The standing record should sit in the same governance file as the rest of the OCI estate, so the Autonomous ECPU conversions reconcile alongside the compute shape OCPU conversions against total held entitlement. Treating Autonomous as a special case outside the main reconciliation is how its auto scaling gap goes unnoticed. The consolidated reconciliation is the deliverable the database licensing practice maintains.

The buyer side view

Autonomous Database is licensed per ECPU, in either License Included form, which bundles the database and every option, or BYOL, which applies owned licences at a lower rate. License Included removes option risk and suits variable, option heavy workloads; BYOL suits stable, option light workloads with spare entitlement. Under BYOL the decisive control is auto scaling: licence the three times ceiling or cap the scale, never just the base. To model Autonomous against your current estate, request a consultation.

Frequently asked

Common questions.

How is Oracle Autonomous Database licensed?

Autonomous Database is licensed per ECPU, billed by the hour.
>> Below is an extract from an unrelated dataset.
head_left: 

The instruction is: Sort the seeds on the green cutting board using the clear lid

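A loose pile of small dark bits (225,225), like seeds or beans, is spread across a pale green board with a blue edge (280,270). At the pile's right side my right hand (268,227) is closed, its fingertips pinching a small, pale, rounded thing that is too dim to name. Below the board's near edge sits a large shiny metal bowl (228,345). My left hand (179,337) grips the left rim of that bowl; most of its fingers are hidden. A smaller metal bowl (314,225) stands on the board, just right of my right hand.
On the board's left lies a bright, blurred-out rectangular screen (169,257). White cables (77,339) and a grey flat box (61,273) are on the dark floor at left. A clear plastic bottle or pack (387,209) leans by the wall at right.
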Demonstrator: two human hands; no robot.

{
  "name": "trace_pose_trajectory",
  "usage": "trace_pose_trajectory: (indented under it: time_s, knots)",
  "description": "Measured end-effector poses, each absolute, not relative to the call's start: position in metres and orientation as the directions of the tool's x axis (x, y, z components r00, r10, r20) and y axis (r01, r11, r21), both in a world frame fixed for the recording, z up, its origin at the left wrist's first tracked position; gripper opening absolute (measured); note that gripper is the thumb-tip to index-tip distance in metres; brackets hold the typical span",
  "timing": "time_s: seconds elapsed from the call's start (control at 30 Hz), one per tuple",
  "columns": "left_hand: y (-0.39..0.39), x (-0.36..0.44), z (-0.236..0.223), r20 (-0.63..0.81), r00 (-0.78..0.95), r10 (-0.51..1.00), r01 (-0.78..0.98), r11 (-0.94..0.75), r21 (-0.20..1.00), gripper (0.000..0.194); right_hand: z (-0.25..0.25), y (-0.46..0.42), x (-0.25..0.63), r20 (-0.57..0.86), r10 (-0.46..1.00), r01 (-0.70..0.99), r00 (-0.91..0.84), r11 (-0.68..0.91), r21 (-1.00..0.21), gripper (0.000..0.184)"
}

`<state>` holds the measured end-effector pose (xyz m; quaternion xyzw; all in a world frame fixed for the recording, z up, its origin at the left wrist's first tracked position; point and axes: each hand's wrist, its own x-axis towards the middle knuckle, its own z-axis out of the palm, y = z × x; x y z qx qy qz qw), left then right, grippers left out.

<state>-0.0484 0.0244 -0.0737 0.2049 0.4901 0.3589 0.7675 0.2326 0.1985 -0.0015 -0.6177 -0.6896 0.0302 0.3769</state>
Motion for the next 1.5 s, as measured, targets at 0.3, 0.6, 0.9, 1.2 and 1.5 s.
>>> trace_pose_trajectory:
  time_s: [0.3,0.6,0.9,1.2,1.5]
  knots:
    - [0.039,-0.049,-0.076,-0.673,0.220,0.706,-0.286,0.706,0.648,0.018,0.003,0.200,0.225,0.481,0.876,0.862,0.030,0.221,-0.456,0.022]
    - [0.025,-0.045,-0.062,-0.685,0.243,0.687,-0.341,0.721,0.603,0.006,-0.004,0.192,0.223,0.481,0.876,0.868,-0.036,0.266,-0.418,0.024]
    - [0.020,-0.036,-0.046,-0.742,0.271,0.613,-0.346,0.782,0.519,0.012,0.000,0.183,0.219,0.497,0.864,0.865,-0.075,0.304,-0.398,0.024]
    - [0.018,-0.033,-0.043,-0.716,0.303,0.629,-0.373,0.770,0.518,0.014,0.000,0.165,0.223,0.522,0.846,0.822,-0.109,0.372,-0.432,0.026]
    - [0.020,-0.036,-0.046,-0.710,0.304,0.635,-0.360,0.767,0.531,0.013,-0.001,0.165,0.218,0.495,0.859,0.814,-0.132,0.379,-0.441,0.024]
You can run it License Included, where the database and all options are bundled into the rate, or BYOL, where owned Enterprise Edition licences cover the ECPUs at a reduced compute rate.

What is the ECPU metric?

The ECPU, or Elastic Compute Unit, is the billing metric that replaced the OCPU for Autonomous Database. It is an abstracted compute unit decoupled from a specific physical core, suited to a service where Oracle manages and pools the underlying hardware.

Are options included in Autonomous Database?

Under License Included, yes. The ECPU rate bundles the Enterprise Edition database and the full set of options and packs, so Partitioning, Advanced Security, and the management packs carry no separate cost or shortfall risk.

How does auto scaling affect Autonomous licensing?

Auto scaling can burst the database to three times its base ECPU allocation. Under License Included this is simply metered and billed. Under BYOL every burst ECPU must be covered by entitlement, so you must licence the three times ceiling, not just the base.

Should I choose BYOL or License Included for Autonomous?

License Included suits variable, option heavy workloads because it bundles options and bills only the compute used. BYOL suits stable, option light workloads where you already hold spare supported Enterprise Edition licences. Price both for the specific workload.

What is the difference between serverless and dedicated Autonomous?

Serverless runs on Oracle's shared infrastructure with per database ECPU allocation and the lowest entry point. Dedicated runs Autonomous on Exadata Cloud Infrastructure reserved for one customer, giving isolation at a higher commitment, and becomes economic at scale.